Dutch meneó la cabeza.

—No tengo la menor idea.

—Pero usted era el dueño de la casa.

—Está hablando como un policía. Por supuesto, yo la arrendaba… Ellos también me preguntaron a quién se la alquilaba, y yo les contesté que eso era asunto mío.

—¿A
quién
alquilaba la casa?

—Travis, ya sabe que yo le aprecio. —Dutch encendió un cigarro y prosiguió—: ¿Y sabe algo más? Se lo voy a decir:
no sé nada más
.

Travis se levantó.

—¡Eso no es una respuesta!

—No estoy acostumbrado a que me hablen en ese tono —dijo Dutch en voz cortante.
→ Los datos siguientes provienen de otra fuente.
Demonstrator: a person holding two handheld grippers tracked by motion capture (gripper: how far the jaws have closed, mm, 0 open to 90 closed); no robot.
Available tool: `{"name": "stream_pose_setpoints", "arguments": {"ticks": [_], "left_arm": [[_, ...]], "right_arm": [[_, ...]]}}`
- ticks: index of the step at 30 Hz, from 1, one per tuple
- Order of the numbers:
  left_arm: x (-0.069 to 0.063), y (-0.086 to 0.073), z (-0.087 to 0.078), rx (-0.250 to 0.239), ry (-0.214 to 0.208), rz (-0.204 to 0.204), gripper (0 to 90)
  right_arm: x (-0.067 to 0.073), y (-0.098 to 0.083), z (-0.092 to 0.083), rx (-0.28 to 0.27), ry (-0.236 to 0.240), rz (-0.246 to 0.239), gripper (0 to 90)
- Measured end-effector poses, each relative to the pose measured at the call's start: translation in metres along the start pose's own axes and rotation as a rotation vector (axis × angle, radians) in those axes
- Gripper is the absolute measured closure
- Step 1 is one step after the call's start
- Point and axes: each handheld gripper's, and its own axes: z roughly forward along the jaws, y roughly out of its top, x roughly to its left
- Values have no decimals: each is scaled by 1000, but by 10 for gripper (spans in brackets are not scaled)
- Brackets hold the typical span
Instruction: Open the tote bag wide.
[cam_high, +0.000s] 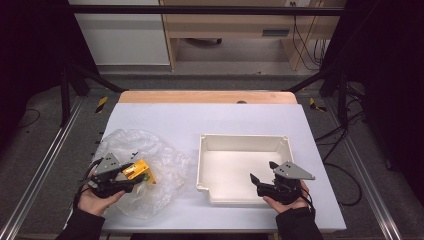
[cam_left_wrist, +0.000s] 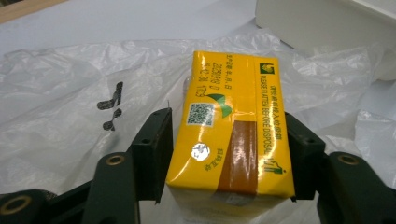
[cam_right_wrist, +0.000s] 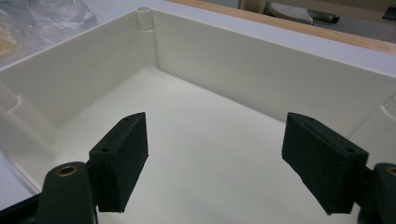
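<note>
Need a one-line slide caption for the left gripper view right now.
Left tongs flank a yellow carton, pads at both its sides, over a crumpled clear plastic bag; white tray behind.

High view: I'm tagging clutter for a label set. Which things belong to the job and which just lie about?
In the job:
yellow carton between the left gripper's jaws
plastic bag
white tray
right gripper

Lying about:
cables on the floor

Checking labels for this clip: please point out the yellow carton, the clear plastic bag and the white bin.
yellow carton (cam_left_wrist: 231, 126): left gripper view, on its printed top face.
clear plastic bag (cam_high: 127, 142): high view, on the crumpled film behind the carton.
white bin (cam_high: 243, 142): high view, on its far wall.
</note>
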Motion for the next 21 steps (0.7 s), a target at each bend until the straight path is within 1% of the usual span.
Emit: {"name": "stream_pose_setpoints", "arguments": {"ticks": [4, 7, 11, 16, 17, 21], "left_arm": [[0, 0, 4, 12, -12, 2, 470], [-1, 2, 4, 27, -3, 17, 491], [-2, 2, 4, 27, 4, 24, 501], [-3, 2, 4, 22, 11, 14, 504], [-3, 3, 4, 20, 13, 4, 505], [-5, 4, 2, 12, 7, -7, 506]], "right_arm": [[0, 0, 0, 0, 0, 1, 227], [0, 0, 0, 0, 1, 0, 227], [0, 0, 0, 2, -1, -3, 227], [0, -1, 0, 3, -2, -4, 227], [-1, -1, 0, 1, -1, -2, 227], [-1, 0, 0, 0, -1, 4, 227]]}}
—Si hay alguien en esta ciudad que sabe todo lo que pasa, es usted. ¿Cómo va a hacerme creer que no conoce a la persona a quien alquilaba su propia casa?

—Muy bien, Travis —dijo Dutch, volcando la ceniza de su cigarro en un cenicero—. Voy a decirle lo que pasó: recibo una llamada telefónica. Es una mujer. Está enterada de que yo tengo esa casa desocupada. Me pregunta si quiero alquilarla. Yo le contesto: «De acuerdo». Ella pregunta: «¿Cuánto?» Como no me agrada el timbre de su voz, le respondo: «Mil dólares por mes». La mujer agrega: «Mañana recibirá seis mil dólares por correo. Nos mudaremos la próxima semana». Yo le digo: «Trato hecho». Al día siguiente recibo la cantidad estipulada en billetes de cien dólares. ¿Qué diablos me importa todo lo demás? Nunca fui a ver la casa desde entonces.

—Gracias, Dutch —dijo Travis—. ¿Cuánto tiempo hace de esto?

Dutch reflexionó unos instantes.

—Fue hace seis meses.

—Gracias nuevamente, Dutch.

—¿Me cree? —preguntó Dutch, mirándole con llaneza.

Travis no podía saber si le había mentido o no, pero se sintió predispuesto a creerle.

—Sí, le creo.

—Usted es un buen chico. Me inspira simpatía.

Travis estaba acostumbrado a conducir uno de los automóviles del «Star»; ahora se veía obligado a elegir entre un taxi y un autobús. Como quería economizar, tomó un autobús que le llevó hasta el otro extremo de la ciudad, como el día anterior. Buscaba la casa de Jeb Tobías en la avenida Ridgeway, 2112, la misma avenida que había visitado veinticuatro horas antes. Comprobó que se hallaba a pocas manzanas de distancia del almacén donde vivía la pequeña Lila.